ABOUT THIS EXERCISE: Write out all of the data without omission, exactly as shown.

COLLECTED DATA:
^^^^
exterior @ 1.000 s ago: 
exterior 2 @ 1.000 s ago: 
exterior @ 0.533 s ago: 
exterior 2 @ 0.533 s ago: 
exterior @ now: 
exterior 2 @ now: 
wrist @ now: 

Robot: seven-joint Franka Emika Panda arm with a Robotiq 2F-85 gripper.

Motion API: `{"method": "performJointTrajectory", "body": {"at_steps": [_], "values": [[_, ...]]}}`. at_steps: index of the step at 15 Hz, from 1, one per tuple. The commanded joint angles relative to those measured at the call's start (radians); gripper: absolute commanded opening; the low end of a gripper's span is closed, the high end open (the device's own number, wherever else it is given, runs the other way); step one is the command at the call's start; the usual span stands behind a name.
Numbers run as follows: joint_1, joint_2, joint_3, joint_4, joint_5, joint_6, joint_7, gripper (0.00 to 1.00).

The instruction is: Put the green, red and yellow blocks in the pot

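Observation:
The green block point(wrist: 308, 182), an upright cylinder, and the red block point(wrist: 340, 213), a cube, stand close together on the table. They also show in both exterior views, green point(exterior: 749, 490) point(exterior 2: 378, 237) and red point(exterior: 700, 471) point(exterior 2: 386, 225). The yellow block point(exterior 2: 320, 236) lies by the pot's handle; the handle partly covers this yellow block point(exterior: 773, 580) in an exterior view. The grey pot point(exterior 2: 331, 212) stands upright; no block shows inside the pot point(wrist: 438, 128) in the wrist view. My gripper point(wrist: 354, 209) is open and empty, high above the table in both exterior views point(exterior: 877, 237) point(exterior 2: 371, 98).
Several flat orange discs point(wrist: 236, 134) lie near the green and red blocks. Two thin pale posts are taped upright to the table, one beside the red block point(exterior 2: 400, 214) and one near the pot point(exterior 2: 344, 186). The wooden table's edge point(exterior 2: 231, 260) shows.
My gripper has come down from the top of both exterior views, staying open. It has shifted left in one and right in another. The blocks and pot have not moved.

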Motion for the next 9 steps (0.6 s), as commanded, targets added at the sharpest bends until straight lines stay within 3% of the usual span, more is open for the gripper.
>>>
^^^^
RESULT FOR THIS TASK:
exterior @ 1.000 s ago: 
exterior 2 @ 1.000 s ago: 
exterior @ 0.533 s ago: 
exterior 2 @ 0.533 s ago: 
exterior @ now: 
exterior 2 @ now: 
wrist @ now: 

Robot: seven-joint Franka Emika Panda arm with a Robotiq 2F-85 gripper.

Motion API: `{"method": "performJointTrajectory", "body": {"at_steps": [_], "values": [[_, ...]]}}`. at_steps: index of the step at 15 Hz, from 1, one per tuple. The commanded joint angles relative to those measured at the call's start (radians); gripper: absolute commanded opening; the low end of a gripper's span is closed, the high end open (the device's own number, wherever else it is given, runs the other way); step one is the command at the call's start; the usual span stands behind a name.
Numbers run as follows: joint_1, joint_2, joint_3, joint_4, joint_5, joint_6, joint_7, gripper (0.00 to 1.00).

The instruction is: Put the green, red and yellow blocks in the pot

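Observation:
The green block point(wrist: 308, 182), an upright cylinder, and the red block point(wrist: 340, 213), a cube, stand close together on the table. They also show in both exterior views, green point(exterior: 749, 490) point(exterior 2: 378, 237) and red point(exterior: 700, 471) point(exterior 2: 386, 225). The yellow block point(exterior 2: 320, 236) lies by the pot's handle; the handle partly covers this yellow block point(exterior: 773, 580) in an exterior view. The grey pot point(exterior 2: 331, 212) stands upright; no block shows inside the pot point(wrist: 438, 128) in the wrist view. My gripper point(wrist: 354, 209) is open and empty, high above the table in both exterior views point(exterior: 877, 237) point(exterior 2: 371, 98).
Several flat orange discs point(wrist: 236, 134) lie near the green and red blocks. Two thin pale posts are taped upright to the table, one beside the red block point(exterior 2: 400, 214) and one near the pot point(exterior 2: 344, 186). The wooden table's edge point(exterior 2: 231, 260) shows.
My gripper has come down from the top of both exterior views, staying open. It has shifted left in one and right in another. The blocks and pot have not moved.
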
Motion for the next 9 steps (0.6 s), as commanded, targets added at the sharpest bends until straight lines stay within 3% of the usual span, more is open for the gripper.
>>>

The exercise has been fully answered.